When I went off to school, my enchantment with pets had fizzled. My queasiness grew worse on the bus. To make matters worse, while munching on an after school snack, I watched the cat leave a sizable tape worm in its sandbox. I wasn’t ready for such reality. That was the last stray cat I brought home. Eventually, the cat box permanently disappeared.

I did try owning many cats after that: a kitten won by my first son, Chris, in a Cub Scout Soap Box Derby that was a part of a friend’s litter; a found kitten that must have been part of a feral cat litter, and climbed my living room drapes with claws like a tiger; and a black cat my third daughter, Paula, named “Demetrius” that marked everything in our house with his territorial markings as a warning to our dog Pooky.

Later when we had to sell our home and move into smaller quarters, Pooky was given to a friend, and Demetrius was taken to the Humane Society; not because we didn’t want to keep him, but that we learned Paula’s younger brother, Quinn, was extremely allergic to cats!
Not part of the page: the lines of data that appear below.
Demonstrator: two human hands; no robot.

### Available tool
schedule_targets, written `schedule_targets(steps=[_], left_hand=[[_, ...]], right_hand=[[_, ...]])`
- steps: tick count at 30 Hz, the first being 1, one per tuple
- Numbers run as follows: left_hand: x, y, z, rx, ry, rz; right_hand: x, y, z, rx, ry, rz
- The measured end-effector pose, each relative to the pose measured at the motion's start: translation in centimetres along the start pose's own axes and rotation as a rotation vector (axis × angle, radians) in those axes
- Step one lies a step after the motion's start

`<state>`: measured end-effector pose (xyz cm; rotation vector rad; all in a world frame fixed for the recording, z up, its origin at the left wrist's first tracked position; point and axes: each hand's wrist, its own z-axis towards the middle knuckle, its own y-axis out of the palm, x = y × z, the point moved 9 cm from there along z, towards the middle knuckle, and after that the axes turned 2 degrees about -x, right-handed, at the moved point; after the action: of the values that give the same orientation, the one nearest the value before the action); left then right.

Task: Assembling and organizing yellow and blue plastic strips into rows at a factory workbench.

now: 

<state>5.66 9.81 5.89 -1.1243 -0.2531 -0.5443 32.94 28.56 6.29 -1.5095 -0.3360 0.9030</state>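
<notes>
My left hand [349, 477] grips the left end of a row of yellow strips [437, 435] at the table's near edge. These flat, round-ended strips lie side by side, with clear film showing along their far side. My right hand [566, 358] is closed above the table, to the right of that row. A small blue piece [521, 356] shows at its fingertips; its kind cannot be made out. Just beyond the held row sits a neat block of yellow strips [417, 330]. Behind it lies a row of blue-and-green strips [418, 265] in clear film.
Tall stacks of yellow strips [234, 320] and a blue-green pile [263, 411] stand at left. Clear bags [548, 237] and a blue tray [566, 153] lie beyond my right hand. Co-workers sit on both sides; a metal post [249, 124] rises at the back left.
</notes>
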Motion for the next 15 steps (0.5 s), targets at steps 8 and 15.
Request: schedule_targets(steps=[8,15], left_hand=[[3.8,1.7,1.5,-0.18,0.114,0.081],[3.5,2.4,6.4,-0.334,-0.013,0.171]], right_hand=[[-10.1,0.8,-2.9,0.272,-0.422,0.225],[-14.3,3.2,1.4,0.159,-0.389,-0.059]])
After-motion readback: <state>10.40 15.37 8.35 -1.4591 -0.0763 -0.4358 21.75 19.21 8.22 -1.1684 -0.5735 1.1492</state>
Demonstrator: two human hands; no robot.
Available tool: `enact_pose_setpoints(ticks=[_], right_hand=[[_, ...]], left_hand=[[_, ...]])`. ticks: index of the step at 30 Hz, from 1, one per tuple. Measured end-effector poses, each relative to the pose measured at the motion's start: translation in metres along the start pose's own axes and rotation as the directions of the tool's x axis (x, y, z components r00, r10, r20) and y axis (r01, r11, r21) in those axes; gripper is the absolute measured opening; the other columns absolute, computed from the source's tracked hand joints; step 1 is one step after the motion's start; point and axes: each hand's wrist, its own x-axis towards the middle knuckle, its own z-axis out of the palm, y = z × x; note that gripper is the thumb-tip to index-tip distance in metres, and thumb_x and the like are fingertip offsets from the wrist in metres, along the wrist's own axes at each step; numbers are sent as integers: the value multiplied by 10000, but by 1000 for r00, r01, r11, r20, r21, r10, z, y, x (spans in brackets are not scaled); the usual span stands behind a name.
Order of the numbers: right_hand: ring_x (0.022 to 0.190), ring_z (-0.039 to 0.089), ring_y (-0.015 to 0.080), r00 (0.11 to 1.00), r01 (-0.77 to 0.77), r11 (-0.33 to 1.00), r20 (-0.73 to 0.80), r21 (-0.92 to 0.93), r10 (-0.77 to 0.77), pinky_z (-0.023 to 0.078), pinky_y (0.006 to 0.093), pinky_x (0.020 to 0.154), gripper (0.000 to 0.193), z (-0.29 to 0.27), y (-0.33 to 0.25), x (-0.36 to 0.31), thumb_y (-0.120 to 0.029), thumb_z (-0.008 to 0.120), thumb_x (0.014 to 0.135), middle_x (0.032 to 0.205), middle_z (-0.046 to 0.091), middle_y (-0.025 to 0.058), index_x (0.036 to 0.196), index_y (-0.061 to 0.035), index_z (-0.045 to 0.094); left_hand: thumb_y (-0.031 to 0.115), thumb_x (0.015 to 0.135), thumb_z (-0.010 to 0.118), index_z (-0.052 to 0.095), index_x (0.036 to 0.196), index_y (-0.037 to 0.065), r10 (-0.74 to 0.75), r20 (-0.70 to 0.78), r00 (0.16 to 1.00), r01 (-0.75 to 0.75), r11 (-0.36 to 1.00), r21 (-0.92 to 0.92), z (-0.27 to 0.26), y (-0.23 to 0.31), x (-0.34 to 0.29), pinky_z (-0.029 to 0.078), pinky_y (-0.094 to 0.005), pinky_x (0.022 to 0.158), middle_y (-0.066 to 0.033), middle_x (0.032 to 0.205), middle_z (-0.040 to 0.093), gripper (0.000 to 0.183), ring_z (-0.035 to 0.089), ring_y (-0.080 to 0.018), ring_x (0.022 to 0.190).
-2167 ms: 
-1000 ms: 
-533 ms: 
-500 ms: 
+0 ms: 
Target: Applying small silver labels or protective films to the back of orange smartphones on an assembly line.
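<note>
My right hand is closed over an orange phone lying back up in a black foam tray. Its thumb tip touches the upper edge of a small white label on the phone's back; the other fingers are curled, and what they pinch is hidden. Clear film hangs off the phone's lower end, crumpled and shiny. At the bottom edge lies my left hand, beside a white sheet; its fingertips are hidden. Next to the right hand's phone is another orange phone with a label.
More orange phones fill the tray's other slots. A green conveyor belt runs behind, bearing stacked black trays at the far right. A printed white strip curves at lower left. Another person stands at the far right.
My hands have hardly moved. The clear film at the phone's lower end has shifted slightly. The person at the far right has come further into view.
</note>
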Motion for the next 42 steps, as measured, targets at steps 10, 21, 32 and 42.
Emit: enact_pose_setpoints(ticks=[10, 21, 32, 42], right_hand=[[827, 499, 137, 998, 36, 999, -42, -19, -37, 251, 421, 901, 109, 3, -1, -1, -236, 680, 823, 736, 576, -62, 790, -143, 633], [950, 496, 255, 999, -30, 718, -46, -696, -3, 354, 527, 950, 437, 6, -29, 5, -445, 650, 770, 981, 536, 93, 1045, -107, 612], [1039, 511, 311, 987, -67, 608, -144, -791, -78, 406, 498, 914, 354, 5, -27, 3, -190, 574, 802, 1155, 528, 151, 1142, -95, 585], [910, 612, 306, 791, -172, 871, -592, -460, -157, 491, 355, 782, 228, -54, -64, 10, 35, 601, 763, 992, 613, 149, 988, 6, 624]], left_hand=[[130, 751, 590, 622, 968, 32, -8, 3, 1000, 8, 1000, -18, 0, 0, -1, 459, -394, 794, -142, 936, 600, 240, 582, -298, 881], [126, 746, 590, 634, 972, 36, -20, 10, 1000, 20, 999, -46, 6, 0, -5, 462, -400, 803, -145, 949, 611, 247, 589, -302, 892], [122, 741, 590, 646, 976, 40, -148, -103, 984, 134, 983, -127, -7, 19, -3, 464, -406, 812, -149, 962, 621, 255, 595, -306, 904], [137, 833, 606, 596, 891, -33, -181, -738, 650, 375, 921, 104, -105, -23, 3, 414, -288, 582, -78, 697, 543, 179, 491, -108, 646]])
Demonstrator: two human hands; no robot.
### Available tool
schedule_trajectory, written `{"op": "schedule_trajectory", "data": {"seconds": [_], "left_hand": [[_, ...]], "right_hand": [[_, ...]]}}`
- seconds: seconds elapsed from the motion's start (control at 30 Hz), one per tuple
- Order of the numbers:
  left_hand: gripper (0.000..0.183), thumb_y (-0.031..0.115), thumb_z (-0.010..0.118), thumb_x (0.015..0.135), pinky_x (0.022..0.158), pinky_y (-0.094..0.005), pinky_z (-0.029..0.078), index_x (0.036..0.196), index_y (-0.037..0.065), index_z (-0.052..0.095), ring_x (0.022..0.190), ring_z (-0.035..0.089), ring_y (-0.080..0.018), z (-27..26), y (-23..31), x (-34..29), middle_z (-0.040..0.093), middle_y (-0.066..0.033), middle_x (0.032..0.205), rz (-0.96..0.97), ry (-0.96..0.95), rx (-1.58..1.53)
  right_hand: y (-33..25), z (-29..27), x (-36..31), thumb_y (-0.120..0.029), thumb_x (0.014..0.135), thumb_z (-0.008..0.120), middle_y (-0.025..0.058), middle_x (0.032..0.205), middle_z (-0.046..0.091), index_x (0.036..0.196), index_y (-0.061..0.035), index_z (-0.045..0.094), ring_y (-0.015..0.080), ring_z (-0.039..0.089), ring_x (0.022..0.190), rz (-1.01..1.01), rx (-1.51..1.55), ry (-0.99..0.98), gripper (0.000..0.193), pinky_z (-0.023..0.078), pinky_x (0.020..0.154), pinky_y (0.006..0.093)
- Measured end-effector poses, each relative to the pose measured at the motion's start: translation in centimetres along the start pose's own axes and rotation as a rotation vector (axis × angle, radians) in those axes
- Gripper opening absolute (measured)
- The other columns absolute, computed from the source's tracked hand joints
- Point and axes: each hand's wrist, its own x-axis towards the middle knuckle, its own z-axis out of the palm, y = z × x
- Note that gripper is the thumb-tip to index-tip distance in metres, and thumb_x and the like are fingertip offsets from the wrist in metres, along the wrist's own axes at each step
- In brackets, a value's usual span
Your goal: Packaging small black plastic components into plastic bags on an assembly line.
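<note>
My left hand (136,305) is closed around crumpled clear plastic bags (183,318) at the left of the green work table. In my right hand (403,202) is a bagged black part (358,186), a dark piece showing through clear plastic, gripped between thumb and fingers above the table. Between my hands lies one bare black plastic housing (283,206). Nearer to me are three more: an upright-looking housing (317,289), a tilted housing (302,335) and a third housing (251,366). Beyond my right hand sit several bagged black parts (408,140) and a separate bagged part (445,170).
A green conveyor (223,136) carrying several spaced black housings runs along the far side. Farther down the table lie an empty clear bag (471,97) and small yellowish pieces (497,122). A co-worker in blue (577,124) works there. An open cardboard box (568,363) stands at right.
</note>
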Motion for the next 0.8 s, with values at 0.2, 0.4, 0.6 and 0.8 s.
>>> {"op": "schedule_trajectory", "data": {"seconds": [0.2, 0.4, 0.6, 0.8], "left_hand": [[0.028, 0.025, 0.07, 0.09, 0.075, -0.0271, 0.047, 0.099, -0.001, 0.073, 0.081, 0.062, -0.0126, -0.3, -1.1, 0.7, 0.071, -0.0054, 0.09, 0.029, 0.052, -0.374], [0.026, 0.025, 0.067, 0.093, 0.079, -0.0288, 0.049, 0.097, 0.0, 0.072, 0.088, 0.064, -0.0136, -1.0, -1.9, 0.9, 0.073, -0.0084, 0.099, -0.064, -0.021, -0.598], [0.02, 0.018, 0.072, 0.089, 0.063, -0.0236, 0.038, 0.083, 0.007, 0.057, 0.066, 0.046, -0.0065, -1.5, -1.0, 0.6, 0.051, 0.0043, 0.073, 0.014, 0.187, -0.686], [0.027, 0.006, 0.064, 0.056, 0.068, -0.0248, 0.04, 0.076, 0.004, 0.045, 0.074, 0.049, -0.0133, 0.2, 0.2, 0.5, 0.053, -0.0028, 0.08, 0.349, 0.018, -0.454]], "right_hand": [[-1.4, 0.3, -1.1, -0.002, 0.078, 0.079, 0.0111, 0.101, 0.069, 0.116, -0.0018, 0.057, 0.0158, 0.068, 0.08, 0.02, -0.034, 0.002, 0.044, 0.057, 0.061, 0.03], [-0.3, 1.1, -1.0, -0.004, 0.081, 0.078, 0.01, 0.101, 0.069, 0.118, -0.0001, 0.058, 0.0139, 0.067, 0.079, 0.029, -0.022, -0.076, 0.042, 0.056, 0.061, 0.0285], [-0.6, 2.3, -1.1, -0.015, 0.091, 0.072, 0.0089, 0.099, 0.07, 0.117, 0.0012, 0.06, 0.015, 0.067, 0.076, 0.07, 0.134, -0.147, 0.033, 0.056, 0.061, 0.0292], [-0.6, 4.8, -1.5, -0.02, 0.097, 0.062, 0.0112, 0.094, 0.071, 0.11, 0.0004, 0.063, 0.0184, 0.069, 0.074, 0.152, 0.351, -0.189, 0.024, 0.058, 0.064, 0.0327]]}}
I bawled like a baby when I left Demetrius in the care of the shelter. I knew there was a chance they would put him to sleep if he wasn’t adopted. I prayed for his well-being and asked that a loving owner would love him and want him.

Demetrius was the last cat, the last pet, I ever owned. While I couldn’t break “Demi” of walking on my kitchen counters (a spritz of water in his face didn’t do the trick), and his footprints every morning on the shiny formica where I buttered our toast turned me off, I still loved his affectionate rubbing against my legs and the way he jumped into my lap and began to purr as I caressed him.

My life is pretty hectic right now, but if I ever lived alone again, I might consider the warmth and closeness that only a cat can provide.